Understanding the effects of delayed germination and poor nutrient uptake caused by drought stress could help maize growers unlock further yield potential for the crop.
With spring and early summer droughts becoming more frequent in recent years, changes in maize management could be needed for livestock producers seeking to secure adequate winter silage, says Wilson Hendry of forage specialists Grainseed.
Although Met Office data shows last summer had 7% more heat units between May and September than the 30-year average, lack of rainfall at critical times of the year stopped this translating into bumper yields on many farms.
“The early advantage in terms of heat units was gained in early summer with May over 20% ahead of the average and June over 12%,” says Mr Hendry.

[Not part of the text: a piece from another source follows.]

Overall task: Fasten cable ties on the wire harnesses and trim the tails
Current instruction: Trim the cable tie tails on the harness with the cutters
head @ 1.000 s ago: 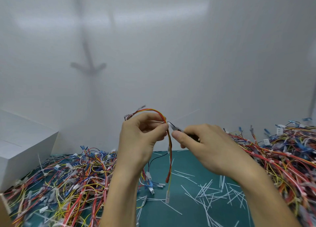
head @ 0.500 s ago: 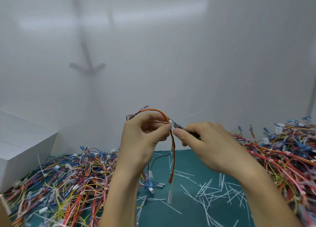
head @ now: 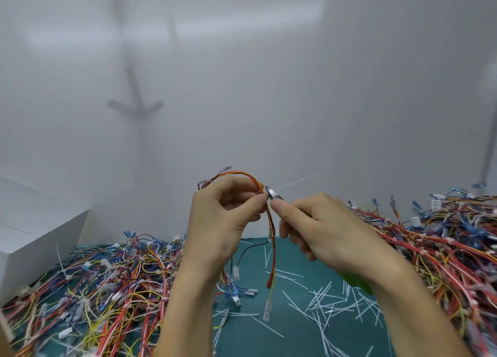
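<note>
Above the middle of the green mat, both hands meet in front of the white wall. The left hand pinches a wire harness of red, orange and yellow wires between thumb and forefinger. The wires arch over its fingertips and hang down between the two hands, and their connectors dangle just above the mat. The right hand is curled round a pair of cutters, whose metal tip touches the harness right at the left thumb. A thin white cable tie tail sticks out from that spot, up and to the right.

Most of the cutters are hidden inside the right fist. Only the tip and a bit of green handle below the wrist show, so whether the blades are closed on the tail is hard to make out. The tie's head is covered by the fingertips.

Cut tails lie scattered on the mat near the right forearm. One heap of harnesses fills the left side and another heap fills the right, both cut off by the frame edges. A white box stands at far left, partly out of view.
</note>
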Demonstrator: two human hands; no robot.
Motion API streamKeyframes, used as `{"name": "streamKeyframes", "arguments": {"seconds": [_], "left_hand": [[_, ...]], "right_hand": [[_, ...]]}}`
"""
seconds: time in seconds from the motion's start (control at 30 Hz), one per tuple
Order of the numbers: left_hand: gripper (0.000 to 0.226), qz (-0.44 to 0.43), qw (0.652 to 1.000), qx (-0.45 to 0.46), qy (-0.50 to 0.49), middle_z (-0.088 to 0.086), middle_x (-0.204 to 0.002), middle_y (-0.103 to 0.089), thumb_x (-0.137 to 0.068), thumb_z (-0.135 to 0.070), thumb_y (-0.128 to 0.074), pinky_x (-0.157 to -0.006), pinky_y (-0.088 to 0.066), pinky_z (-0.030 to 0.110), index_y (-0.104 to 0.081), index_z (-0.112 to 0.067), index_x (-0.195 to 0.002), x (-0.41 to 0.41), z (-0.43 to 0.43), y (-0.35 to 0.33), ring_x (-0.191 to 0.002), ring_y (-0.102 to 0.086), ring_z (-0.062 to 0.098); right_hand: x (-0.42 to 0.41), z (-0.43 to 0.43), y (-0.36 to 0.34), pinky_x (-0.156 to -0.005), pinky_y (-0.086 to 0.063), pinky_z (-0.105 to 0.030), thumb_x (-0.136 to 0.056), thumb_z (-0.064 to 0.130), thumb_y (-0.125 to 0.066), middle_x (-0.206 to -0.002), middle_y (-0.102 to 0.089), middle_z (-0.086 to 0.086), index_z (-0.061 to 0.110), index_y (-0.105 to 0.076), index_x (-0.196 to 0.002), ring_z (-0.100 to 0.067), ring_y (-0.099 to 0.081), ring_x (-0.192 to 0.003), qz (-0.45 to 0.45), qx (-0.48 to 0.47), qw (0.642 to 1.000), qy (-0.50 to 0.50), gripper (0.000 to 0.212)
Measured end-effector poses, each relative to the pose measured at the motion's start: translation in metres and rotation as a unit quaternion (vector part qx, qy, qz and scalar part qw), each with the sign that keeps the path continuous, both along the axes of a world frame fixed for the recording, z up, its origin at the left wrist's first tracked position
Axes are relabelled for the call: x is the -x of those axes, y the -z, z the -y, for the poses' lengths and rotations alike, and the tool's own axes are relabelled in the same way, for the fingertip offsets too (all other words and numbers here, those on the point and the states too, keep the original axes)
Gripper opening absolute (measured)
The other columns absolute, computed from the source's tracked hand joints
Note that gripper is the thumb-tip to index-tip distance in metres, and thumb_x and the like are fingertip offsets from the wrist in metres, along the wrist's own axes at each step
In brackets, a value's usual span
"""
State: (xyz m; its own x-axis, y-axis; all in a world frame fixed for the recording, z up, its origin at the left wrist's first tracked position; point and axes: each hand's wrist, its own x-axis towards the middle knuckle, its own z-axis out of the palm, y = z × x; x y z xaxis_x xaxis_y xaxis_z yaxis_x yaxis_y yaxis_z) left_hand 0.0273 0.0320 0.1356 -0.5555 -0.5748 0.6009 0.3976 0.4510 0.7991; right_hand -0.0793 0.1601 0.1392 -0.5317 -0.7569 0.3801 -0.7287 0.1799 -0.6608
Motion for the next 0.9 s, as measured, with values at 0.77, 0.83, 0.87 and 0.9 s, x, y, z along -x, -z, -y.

“All maize growing areas experienced above average Maize Heat Units (MHU) with Southern England, East Anglia, the South East and Central England achieving over 1400 MHU – significantly more than the minimum 1200 needed for maize.”
Early dry conditions were compounded by low rainfall at critical times. Most areas suffered a real lack of moisture in May which caused widespread germination issues, especially on those difficult seedbeds on heavier land where drilling seed into moisture was almost impossible.

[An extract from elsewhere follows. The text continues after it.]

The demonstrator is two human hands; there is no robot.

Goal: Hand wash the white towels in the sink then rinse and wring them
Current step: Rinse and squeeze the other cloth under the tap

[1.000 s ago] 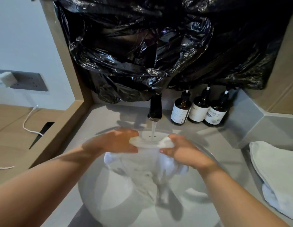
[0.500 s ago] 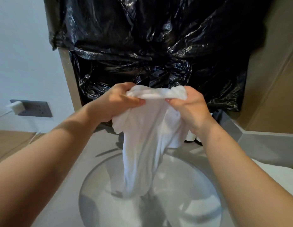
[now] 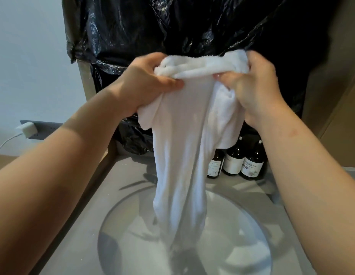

“Delayed germination and drought stress slowed plant progress with lack of access to N, P and K definitely playing its part.”
With drought stress appearing to be more of an annual occurrence, especially on lighter land in lower rainfall areas, growers need to factor this into their future crop management to mitigate against its effects, he says.
“The starting point is to take the possibility of drought conditions into your varietal choice decisions. If you’re in a drought-prone area, it’s worth taking a look at some of the more drought tolerant varieties like Marco and Crosbey.
“Both of these can be drilled on sand and gravel and, if grown at lower seed rates, which helps to optimise the available moisture, Marco can produce two cobs per plant so starch yields can be up there with the best.
Increasing organic matter in soils can definitely also help so you need to be thinking of making as much use of FYM manures, digestate and composts. Preserving moisture should also be a priority when thinking about your cultivations, he advises.
“Maize hates compaction so if you have a problem with this, then subsoiling will be needed. You need good seed to soil contact so a relatively fine seedbed has advantages but you need to be careful not to overwork soils.”